Previous dogma held that vasodilators and heart rate reducing agents should be avoided in severe AS to avoid catastrophic hypotension. However, no major adverse effects of ACEI or beta-blocker therapy were observed in a series of 453 medically managed patients with severe AS.13,14 A number of studies have shown the haemodynamic safety of using ACEIs in patients with AS and preserved systolic function, and no serious adverse events were seen in the ramipril arm of RIAS.12,15,16 For these reasons, cautious use of ACEIs, ARBs, and beta blockade is appropriate in AS if indicated for other reasons.

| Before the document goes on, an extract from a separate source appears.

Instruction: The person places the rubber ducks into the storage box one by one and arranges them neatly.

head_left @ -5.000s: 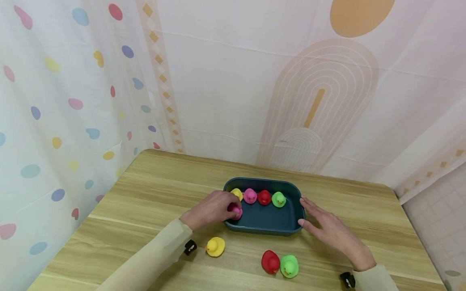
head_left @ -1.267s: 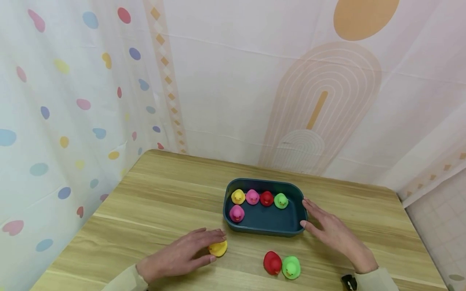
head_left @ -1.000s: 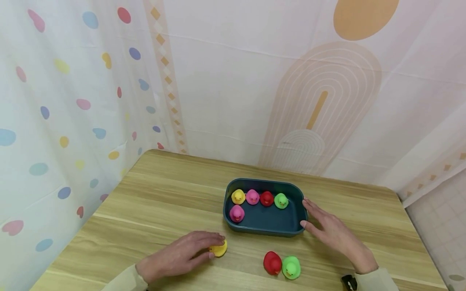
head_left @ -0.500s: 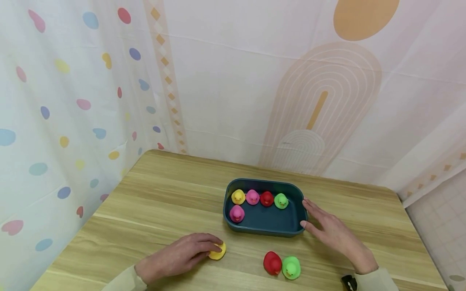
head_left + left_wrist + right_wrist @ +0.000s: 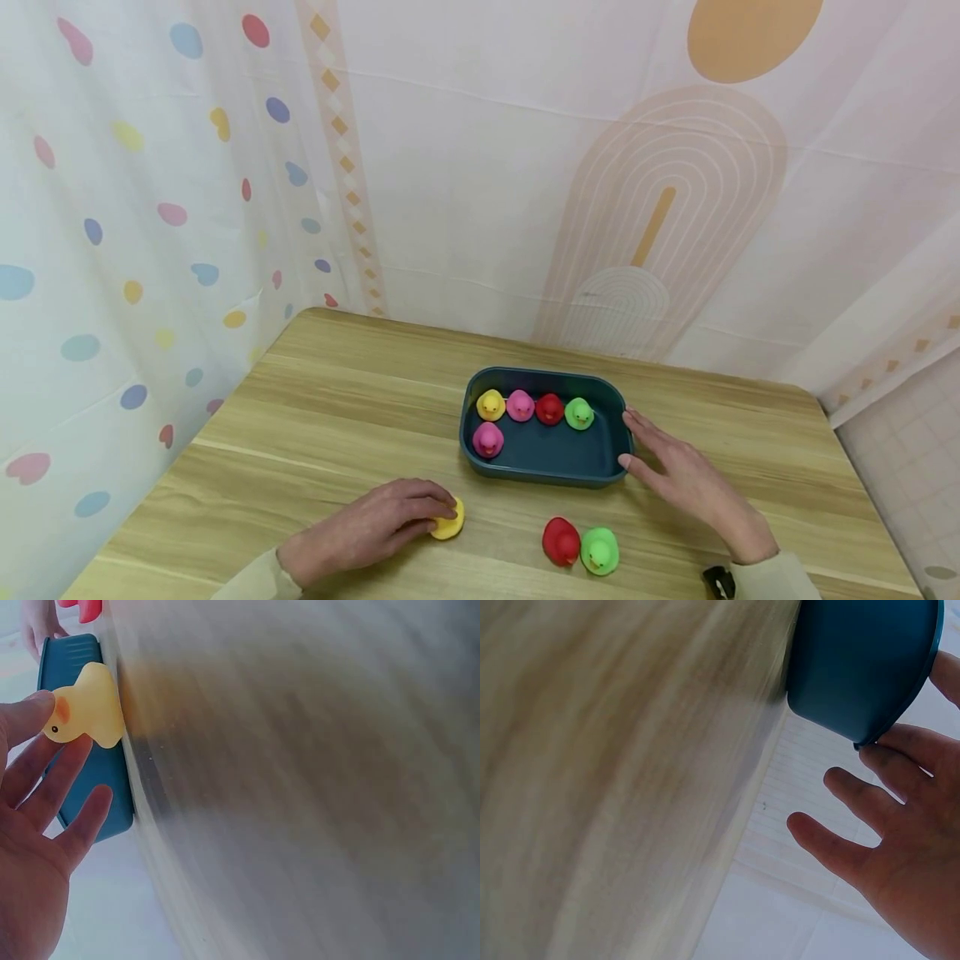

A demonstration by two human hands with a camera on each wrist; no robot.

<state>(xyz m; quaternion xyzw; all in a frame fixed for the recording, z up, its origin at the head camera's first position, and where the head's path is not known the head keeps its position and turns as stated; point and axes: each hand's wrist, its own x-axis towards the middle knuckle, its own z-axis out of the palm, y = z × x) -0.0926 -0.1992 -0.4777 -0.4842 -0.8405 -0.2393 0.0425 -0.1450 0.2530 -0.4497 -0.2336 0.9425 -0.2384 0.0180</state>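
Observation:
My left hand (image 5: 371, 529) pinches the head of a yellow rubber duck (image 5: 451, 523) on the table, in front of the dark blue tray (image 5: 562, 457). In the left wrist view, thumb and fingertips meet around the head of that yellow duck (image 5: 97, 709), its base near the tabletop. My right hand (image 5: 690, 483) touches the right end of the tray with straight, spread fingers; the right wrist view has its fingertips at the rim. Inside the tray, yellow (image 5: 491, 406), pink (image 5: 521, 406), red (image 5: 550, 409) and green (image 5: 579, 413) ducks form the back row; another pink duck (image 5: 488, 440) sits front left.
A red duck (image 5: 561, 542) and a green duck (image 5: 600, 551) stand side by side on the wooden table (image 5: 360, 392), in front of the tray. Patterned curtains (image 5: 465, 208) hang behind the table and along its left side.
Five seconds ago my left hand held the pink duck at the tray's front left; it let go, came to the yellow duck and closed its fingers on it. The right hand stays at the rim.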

Patients with AS who are not candidates for definitive treatment in the form of aortic valve replacement (AVR) on account of left ventricular systolic dysfunction (LVSD) may benefit from cautious supportive treatment with diuretics, ACEIs, ARBs, and aldosterone antagonists. A haemodynamic study has shown short term beneficial effects of sildenafil in patients with severe AS17 and nitroprusside can be used as a bridge to definitive treatment in compromised patients with severe AS and LVSD.18
Atrial fibrillation (AF) can be highly symptomatic in patients with AS on account of associated impairment in diastolic function. An aggressive rhythm control strategy is therefore essential.
Aortic regurgitation
Systemic vasodilators reduce the diastolic pressure gradient between the aorta and LV and are thought to reduce regurgitant volume in aortic regurgitation (AR) (see figure 3) and potentially delay the need for AVR. Two small randomised trials have examined this hypothesis in patients with aortic regurgitation and normal left ventricular systolic function, with mixed results.19,20 The earlier trial randomised 143 patients to either nifedipine or digoxin and showed a reduced rate of progression to AVR over six years, while the more recent trial randomised 95 patients to either nifedipine, enalapril or no treatment and found no difference.

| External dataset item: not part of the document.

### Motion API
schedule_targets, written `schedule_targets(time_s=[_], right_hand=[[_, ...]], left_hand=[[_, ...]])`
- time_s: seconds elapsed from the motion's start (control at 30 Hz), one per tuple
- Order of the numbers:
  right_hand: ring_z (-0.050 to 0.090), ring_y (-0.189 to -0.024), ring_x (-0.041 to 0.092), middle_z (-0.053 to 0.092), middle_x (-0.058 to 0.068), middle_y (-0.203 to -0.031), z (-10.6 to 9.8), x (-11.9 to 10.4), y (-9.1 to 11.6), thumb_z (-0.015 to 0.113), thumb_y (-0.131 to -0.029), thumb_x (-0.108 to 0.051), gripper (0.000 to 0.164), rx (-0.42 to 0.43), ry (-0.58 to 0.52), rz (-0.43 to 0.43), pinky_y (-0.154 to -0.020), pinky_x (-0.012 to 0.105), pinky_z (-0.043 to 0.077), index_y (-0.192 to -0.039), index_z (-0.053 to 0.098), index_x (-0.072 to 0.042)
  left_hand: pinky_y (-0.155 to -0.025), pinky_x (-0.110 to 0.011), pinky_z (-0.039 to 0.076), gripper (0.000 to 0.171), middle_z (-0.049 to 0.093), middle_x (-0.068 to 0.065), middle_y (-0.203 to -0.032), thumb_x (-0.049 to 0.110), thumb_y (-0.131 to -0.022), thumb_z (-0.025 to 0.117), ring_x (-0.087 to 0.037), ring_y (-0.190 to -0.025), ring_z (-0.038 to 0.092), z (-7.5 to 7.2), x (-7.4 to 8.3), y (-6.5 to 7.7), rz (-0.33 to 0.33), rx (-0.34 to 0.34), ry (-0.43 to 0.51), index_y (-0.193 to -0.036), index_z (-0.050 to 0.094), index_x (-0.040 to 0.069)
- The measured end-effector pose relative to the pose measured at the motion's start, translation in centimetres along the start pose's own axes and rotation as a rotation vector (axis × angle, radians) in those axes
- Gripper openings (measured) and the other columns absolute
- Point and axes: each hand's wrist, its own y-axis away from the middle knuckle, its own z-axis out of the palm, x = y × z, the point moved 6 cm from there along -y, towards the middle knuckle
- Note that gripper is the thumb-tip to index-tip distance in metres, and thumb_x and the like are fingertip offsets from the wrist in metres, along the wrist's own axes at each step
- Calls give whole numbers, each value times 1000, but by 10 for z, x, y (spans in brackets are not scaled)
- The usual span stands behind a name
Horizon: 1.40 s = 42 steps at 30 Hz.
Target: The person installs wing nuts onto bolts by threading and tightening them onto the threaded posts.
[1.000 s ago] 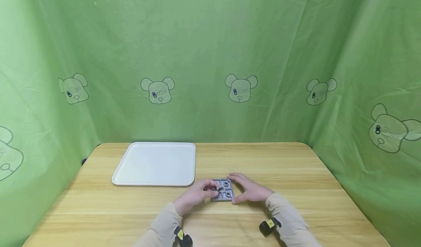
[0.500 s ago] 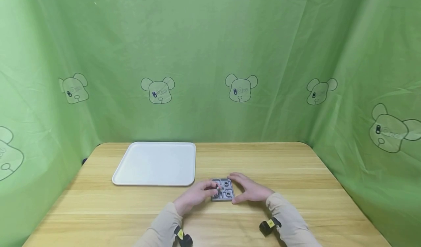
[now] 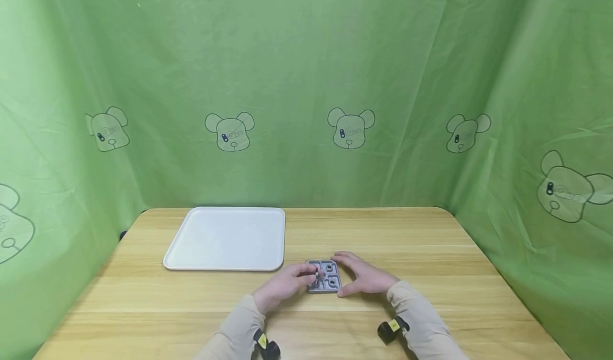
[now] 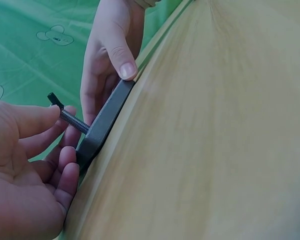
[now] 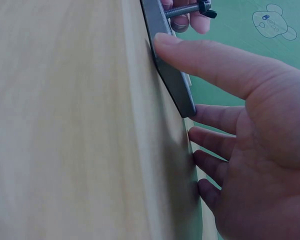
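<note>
A square grey metal plate (image 3: 332, 276) with recesses and round holes lies flat on the wooden table. From it stands a threaded bolt (image 4: 74, 121), topped by a small black wing nut (image 4: 55, 100). My left hand (image 3: 286, 281) pinches the wing nut between thumb and forefinger, its other fingers curled near the plate's side. Spanning the plate's right end, my right hand (image 3: 366, 278) holds it with the thumb at the near edge and the fingers at the far edge. My left fingers partly hide the plate's left side in the head view.
A white tray (image 3: 225, 238) lies at the back left of the wooden table (image 3: 421, 243), a short way from the plate. Green cloth (image 3: 306, 179) printed with bear heads hangs behind and on both sides. Each wrist wears a black camera on a strap.
My left thumb and forefinger have shifted slightly around the wing nut. The plate and my right hand have stayed where they were.
</note>
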Motion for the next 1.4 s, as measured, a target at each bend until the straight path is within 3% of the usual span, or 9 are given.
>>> schedule_targets(time_s=[0.2, 0.37, 0.73, 1.4], right_hand=[[27, -141, 50, 27, 28, -154, 0, 0, -1, 80, -74, -39, 96, 3, 7, -5, -110, 69, 21, -147, 33, 1], [27, -141, 50, 26, 28, -155, 1, 2, -2, 79, -74, -39, 96, 1, 11, -4, -110, 69, 21, -148, 33, 1], [27, -141, 51, 26, 28, -154, 1, 2, -2, 79, -74, -39, 96, -1, 11, -8, -110, 69, 21, -148, 33, 1], [26, -141, 51, 26, 28, -155, 0, 2, -1, 79, -74, -39, 96, 1, 12, 4, -110, 70, 20, -148, 33, 0]], left_hand=[[-87, -33, 40, 24, 59, -7, -107, 16, -94, 59, -18, -97, 53, -2, 1, -1, 13, -1, 43, -116, 57, 7], [-82, -30, 38, 18, 57, -6, -101, 13, -92, 59, -17, -92, 52, -3, 0, -2, 12, 3, 74, -108, 55, 4], [-86, -31, 41, 20, 60, -7, -107, 10, -91, 59, -16, -97, 53, -3, -2, -5, 45, -13, 50, -111, 59, 4], [-96, -40, 40, 19, 62, -7, -120, 14, -93, 59, -19, -107, 54, -2, 1, -2, 17, -4, -1, -111, 65, 11]])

There are many criticisms of both trials, including the use of digoxin as the comparator in the first trial and the lack of statistical power of the second. A meta-analysis has concluded that vasodilators have a favourable impact on LV remodelling,21 but given the lack of definite clinical benefit and potential risks (including coronary hypoperfusion due to inadequate diastolic pressure), current European Society of Cardiology (ESC) guidelines only recommend their use in patients with hypertension, a contraindication to surgery or with persisting LVSD after surgery.22
Beta blockers (see figure 4) and other negatively chronotropic agents are relatively contraindicated in AR, due to the possible increase in regurgitant volume as a result of prolonged diastole. However, beta blockers were associated with improved mortality in a large cohort of 756 patients with severe AR, even after adjusting for the presence of coronary artery disease, LVSD and hypertension.23
Interestingly, the association with improved mortality was seen in those with higher heart rates, where the duration of diastole would be most expected to lengthen with beta blockade. Although we do not have strong evidence, beta blockers can be considered for cautious introduction in patients with AR, particularly if there is another indication for their use.